Owen Yang

Clinicians or medical scientists should be encouraged to explore psychosocial health of patients in every opportunity, but most of us do not have the training to explore them efficiently and appropriately. Some of us are trained to explore the psychosocial health of our patients, but exploring this in our research is not something that has regularly come to our mind.

Psychosocial health does not need to cause a disease

Because of lack of investment, there is limited evidence that psychosocial health causes diseases through biological pathways. Therefore, I do not want to waste time debating on this point.

Even if there is no biological pathway, our psychosocial condition could affect our lifestyle and our ability to access to health care. Those who struggle psychosocially may not have the space and time to engage a healthy lifestyle, and may present disease at a late stage. They might not be followed up in the same way, and therefore could cause detection bias. Some medications may have interaction with other medications, and therefore the management of other diseases could be affected. It is also important to demonstrate our study is representative, and so can be applied to patients at different stage of life.

In brief, we should not be surprised that the effect of our treatment could depend on their psychosocial health. This would mean some effect modification (i.e. interaction) by psychosocial wellbeing. This is quite similar to how we treat socioeconomic status. Although we do not necessarily hypothesise a biological pathway between socioeconomic status and a disease, we do hypothesise that the impact of socioeconomic status is broad, and its potential bias on our study should not be dismissed. It would be the same for psychosocial wellbeing in the 21st century.

One-liner is generally unacceptable

There are more than one way to collect the information of psychosocial wellbeing. Most people would like to explain this and go all academic and enthusiastic. As much as I want to, I feel it is more useful here to just give some over-simplified advice.

If there is no specific hypothesis, but we feel generous about our project, which we should do, we should first make sure we prioritise collecting information about smoking (current, past, never), alcohol consumption (times a week or amount a week), and body mass index (height and weight), and at least one measure of socioeconomic status (income or education) before we even think about psychosocial wellbeing.

After this, I would say find a most generic wellbeing index of 4-5 items (5 is best) that covers general wellbeing in different words. Examples would be WHO-5 or PSW-4. Believe me, although you might not feel they are as sophisticated as your other aspects of shiny study such as MRI or flow cytometry, a lot of time incorporating this in your project could branch out as a standalone paper.

Without giving an academic speech or debate, please just take my word: do not use a one-liner to collect psychosocial wellbeing. Do try to have a least 4-5 items, and try to take them as a whole whatever is being asked.
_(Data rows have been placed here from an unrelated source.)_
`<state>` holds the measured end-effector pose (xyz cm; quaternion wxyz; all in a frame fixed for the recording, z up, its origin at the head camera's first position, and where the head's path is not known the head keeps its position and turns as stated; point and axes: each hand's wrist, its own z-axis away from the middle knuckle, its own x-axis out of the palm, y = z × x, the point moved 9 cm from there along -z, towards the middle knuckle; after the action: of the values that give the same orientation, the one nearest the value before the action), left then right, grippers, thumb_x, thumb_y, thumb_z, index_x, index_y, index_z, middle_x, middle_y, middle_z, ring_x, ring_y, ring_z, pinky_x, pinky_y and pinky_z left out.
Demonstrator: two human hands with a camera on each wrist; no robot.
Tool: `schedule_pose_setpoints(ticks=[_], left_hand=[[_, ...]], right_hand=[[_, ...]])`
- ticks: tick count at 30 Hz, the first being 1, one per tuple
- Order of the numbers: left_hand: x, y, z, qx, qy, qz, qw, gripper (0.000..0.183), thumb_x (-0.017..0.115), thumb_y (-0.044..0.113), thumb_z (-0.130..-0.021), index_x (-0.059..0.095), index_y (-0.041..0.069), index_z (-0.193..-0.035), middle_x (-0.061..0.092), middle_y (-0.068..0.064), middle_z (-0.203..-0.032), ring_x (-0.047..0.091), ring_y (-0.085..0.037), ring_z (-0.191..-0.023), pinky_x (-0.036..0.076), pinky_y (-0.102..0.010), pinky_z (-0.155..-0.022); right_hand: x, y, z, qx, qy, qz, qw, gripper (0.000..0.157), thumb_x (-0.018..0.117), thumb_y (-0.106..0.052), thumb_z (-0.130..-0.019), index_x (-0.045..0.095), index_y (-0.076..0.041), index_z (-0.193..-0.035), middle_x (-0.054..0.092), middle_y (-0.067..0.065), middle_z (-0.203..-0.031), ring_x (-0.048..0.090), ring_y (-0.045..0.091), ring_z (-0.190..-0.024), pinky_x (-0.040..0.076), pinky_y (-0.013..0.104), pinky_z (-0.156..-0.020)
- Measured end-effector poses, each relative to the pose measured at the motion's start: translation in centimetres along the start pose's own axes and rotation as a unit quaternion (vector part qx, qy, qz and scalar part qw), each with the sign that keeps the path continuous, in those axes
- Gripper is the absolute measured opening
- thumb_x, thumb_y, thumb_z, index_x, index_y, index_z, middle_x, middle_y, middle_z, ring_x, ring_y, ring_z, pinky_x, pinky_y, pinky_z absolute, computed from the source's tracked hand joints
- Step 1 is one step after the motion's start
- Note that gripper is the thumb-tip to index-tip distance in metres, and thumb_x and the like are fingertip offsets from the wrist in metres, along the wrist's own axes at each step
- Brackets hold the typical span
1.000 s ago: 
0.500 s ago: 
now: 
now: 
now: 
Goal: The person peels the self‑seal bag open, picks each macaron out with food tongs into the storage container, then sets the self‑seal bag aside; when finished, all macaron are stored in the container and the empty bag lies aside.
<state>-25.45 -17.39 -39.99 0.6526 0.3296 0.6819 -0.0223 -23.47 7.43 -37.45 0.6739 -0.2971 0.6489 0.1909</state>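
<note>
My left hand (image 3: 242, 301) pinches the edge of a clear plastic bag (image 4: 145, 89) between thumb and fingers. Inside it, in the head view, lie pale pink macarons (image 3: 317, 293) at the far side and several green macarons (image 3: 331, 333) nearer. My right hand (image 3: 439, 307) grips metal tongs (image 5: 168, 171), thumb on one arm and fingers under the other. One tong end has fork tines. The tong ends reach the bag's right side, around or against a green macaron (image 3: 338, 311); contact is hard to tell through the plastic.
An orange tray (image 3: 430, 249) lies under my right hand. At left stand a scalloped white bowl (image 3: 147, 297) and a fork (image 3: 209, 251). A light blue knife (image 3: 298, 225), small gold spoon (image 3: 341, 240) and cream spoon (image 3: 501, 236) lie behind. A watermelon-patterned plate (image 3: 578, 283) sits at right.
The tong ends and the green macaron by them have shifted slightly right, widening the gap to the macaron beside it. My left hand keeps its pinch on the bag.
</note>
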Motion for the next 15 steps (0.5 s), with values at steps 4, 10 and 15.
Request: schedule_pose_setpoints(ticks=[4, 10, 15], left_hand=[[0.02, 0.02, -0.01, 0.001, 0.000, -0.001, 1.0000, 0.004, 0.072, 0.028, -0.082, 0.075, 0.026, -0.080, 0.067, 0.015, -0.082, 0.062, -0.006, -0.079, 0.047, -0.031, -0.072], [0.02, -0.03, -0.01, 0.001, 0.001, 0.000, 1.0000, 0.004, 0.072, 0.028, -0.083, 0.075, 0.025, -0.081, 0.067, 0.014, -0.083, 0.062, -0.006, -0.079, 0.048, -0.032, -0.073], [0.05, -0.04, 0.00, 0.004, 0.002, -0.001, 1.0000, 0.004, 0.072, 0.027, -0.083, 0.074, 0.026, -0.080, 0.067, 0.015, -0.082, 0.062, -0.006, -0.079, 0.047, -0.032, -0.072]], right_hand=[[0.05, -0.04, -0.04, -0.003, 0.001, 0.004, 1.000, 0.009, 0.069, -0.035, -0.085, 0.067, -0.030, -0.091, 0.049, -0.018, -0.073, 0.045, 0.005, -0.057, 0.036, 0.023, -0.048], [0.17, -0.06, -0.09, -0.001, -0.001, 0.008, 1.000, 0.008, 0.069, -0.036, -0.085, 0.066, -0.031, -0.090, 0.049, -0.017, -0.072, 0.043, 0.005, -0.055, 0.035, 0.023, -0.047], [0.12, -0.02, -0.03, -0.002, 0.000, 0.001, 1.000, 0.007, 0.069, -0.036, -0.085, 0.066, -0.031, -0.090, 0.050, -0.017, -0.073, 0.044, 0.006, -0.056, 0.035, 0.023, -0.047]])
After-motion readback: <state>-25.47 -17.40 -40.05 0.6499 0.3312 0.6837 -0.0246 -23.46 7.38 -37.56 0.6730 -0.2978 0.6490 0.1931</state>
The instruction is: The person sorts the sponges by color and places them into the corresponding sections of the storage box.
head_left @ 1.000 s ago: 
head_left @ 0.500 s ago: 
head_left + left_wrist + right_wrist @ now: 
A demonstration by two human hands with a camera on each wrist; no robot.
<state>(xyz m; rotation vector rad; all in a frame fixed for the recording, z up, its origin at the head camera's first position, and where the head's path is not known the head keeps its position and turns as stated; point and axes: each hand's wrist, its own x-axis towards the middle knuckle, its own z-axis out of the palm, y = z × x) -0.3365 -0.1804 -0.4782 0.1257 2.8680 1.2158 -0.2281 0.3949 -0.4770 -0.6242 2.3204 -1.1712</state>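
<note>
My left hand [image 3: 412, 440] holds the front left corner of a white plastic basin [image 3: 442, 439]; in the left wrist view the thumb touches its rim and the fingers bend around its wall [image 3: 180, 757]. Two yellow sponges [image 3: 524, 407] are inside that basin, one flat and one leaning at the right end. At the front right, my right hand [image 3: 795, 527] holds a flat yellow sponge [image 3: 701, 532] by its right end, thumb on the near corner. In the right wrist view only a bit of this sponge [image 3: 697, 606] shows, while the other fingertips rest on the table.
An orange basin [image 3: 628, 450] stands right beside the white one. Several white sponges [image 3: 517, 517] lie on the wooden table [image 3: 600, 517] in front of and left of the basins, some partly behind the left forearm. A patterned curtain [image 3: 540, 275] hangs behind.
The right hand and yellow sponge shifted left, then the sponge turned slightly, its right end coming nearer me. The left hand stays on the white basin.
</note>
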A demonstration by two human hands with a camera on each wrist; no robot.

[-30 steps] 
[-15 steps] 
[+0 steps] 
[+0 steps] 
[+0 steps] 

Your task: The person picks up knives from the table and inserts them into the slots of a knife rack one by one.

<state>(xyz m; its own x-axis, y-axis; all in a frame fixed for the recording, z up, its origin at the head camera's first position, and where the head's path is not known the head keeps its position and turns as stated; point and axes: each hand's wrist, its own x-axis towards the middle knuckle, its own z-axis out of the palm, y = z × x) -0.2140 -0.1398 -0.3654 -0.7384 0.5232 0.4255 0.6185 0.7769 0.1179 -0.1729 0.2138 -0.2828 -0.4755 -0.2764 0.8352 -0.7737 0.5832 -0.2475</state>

A few more words on the interpretation of these wellbeing measure

The medical research society is heterogenous. A few of us are so scientifically trained and have this belief of objectivism. Some people with this view would feel that asking subjective feeling and quantify them is not science. This is a big topic and a debate here is futile. What I would draw your attention is that we could not pretend something does not exist just because we cannot measure it perfectly.

We should also not pretend we have measured something just because it looks scientific. Think about body mass index, which is very easy to measure in a way that is so ‘scientifically’ that we forgot the fact that most of the time body mass index is just a number that represents a complex biological process that we absolutely have not measured. We should not pretend we have measured obesity just because we have a reproducible number from height and weight.

It is also important not to take the words of the wellbeing items literally. There are a few doctors insist on patients to be a logic master, and felt patients should not say they are happy and worried at the same time. The psychosocial scores is trying to take into account people’s different personal experience on life and on language use. We do not say the individual is happy by directly asking them whether they are happy. We try to use a range of information to judge whether the individual is ‘happy’ as to what happy means to that individual and to the society. Just like we do not ask patients whether they are addicted to smoke, but ask them in a number of different ways that the society may define as a problematic smoker.

But again this is itself a big topic.